Nonetheless, three factors would mitigate these differences. First, the human species is very mixed and interbred; apart from small groups that spent a long time in isolation (such as the Tasmanian aborigines), inter-racial distinctions are unlikely to be very sharp. Second, the brain’s hardware works much more effectively if properly maintained; to that end, improvements in nutrition would have the effect of raising IQ levels, especially from the lower end of the scale (as indeed happened in the US during the 20th century). Third, and most importantly, the actual software of intelligence – the intangible of culture and memetics, which is a product of an (ever-changing) environment – has been evolving far, far faster than the hardware. Whatever their racial differences, a Gaelic office worker has far more in common with an ethnic !Kung physicist living in Ireland (mentally, psychologically) than with his own ancestors of a mere century ago.

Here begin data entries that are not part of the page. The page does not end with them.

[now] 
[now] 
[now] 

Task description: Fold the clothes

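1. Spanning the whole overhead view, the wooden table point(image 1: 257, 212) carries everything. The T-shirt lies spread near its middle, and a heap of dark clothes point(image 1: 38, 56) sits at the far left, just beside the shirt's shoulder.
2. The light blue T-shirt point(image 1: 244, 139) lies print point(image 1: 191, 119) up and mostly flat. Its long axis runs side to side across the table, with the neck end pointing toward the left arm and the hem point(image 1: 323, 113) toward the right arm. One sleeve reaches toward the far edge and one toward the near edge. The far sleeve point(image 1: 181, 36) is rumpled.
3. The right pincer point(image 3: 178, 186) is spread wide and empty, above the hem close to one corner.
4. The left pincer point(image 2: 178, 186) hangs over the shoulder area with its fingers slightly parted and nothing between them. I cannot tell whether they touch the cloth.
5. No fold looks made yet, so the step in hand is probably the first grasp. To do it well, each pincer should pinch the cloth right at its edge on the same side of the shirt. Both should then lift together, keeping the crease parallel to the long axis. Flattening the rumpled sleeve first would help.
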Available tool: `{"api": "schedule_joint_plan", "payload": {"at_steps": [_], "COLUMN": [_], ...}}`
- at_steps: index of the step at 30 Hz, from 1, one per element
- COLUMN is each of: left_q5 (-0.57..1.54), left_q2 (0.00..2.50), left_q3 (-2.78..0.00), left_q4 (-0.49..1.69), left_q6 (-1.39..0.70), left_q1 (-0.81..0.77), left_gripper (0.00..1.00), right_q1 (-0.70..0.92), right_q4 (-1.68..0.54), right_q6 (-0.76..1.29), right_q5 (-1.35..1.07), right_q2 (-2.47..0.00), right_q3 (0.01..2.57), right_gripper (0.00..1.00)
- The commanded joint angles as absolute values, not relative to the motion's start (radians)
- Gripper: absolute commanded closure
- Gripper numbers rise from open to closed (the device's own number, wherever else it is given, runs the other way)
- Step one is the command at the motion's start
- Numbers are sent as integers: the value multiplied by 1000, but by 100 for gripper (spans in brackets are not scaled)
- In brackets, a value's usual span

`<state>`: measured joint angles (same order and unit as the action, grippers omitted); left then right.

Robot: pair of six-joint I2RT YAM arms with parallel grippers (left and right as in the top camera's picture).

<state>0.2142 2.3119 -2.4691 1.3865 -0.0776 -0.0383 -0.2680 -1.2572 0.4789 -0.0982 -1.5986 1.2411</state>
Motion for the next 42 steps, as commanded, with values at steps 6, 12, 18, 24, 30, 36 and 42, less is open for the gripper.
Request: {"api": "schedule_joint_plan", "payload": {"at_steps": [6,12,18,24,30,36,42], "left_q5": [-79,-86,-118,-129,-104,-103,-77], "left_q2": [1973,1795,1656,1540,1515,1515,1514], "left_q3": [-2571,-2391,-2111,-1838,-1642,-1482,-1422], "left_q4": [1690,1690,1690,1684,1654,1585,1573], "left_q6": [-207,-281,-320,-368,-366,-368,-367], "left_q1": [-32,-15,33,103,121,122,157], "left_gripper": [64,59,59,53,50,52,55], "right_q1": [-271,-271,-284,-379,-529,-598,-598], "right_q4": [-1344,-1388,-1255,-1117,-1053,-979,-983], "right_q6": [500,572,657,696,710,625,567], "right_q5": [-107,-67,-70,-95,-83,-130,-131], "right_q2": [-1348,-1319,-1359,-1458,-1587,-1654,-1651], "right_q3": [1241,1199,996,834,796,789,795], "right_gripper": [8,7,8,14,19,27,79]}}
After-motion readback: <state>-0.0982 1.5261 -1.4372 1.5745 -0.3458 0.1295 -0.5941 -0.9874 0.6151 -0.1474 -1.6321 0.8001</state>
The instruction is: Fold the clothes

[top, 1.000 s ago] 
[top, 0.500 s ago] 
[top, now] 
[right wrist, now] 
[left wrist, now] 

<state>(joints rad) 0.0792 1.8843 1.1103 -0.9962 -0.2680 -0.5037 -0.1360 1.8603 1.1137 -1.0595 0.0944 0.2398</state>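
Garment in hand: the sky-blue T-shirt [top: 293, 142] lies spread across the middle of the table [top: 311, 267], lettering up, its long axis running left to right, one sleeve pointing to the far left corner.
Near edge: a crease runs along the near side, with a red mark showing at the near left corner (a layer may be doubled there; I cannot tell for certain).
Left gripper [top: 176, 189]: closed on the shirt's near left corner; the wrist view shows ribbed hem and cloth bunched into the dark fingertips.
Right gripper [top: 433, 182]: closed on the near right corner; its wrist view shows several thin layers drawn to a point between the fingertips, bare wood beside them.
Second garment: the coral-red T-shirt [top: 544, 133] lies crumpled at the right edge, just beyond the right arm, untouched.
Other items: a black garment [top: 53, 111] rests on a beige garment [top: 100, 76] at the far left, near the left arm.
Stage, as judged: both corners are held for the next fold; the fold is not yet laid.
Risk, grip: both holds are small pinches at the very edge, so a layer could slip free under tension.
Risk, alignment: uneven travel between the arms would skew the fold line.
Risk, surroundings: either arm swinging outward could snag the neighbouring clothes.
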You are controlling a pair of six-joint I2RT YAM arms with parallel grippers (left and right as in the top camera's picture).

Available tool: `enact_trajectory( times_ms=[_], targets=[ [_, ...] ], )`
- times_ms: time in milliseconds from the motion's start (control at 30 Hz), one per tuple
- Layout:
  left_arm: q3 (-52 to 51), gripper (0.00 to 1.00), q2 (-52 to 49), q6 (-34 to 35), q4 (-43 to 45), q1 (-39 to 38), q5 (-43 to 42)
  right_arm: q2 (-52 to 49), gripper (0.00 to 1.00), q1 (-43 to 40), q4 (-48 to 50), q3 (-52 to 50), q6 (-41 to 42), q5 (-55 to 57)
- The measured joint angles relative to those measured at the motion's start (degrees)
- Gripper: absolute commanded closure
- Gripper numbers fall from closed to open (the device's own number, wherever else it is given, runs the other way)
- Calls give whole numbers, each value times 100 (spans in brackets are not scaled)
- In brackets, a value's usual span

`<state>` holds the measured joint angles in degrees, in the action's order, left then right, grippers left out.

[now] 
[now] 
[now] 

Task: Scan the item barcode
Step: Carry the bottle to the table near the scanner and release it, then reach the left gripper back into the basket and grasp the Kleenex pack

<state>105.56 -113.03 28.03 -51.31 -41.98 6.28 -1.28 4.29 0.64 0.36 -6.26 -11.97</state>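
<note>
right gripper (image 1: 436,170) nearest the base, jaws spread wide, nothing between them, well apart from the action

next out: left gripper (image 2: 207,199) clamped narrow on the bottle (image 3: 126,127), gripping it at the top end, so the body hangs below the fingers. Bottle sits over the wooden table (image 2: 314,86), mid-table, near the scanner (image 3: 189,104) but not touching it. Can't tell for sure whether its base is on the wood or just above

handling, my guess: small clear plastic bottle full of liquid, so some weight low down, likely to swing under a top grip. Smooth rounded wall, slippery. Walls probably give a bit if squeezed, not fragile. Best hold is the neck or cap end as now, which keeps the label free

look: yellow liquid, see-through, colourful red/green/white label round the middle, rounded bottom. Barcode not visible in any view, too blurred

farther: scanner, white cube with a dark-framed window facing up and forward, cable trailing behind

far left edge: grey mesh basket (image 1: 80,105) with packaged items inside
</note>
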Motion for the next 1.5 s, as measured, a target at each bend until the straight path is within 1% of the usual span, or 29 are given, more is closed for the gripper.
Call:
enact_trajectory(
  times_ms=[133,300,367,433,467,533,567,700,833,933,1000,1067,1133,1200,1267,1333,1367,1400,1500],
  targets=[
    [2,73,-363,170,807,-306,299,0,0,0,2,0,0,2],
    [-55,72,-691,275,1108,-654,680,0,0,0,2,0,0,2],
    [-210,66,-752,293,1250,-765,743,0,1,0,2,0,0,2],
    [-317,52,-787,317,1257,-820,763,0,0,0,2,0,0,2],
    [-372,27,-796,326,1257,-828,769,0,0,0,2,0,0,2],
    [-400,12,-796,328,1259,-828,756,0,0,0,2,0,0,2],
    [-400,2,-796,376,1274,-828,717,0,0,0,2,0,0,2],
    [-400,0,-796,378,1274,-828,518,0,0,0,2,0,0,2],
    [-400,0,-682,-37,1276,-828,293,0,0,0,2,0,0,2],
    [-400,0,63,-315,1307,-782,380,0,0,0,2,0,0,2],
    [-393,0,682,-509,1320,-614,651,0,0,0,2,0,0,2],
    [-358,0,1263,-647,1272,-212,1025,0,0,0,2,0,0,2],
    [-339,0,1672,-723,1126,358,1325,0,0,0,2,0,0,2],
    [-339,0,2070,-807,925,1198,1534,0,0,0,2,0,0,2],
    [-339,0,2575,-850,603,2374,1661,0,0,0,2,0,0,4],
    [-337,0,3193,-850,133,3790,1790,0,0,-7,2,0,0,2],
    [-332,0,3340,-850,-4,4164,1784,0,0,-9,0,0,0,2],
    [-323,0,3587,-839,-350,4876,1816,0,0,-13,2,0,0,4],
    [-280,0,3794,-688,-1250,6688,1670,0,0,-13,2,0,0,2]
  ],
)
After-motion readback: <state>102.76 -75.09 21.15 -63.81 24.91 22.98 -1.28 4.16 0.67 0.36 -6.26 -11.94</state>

Peasants and hunter-gatherers may not have much skill in abstract thinking, but they do tend to be intimately aware of the world around them and cognizant of things that will help them get food on the table or cure a sickness. Today’s Arabs in the Middle East may score low on IQ tests and have the lowest literacy rates outside sub-Saharan Africa – even bin Laden complained that more books are translated into Spanish every year than have ever been translated into Arabic! – but many of them are phenomenal mentats who can recite the Koran from cover to cover (if not necessarily actually read the script!). Very impressive, but not that useful for building an industrial base, let alone an innovation economy. As for the typical Westerner, unlike a few decades ago – or unlike today’s Russians, for that matter, who still memorize Pushkin and Lermontov by heart at school – he or she can’t recite a single classical poem. But Westerners are unparalleled at creating and inventing new products and services in the unfolding Information Age…

Why have some human societies been much more successful at industrializing and modernizing than others? The roots are unlikely to be racial differences in IQ. The work of people like David Landes or Jared Diamond explains this better…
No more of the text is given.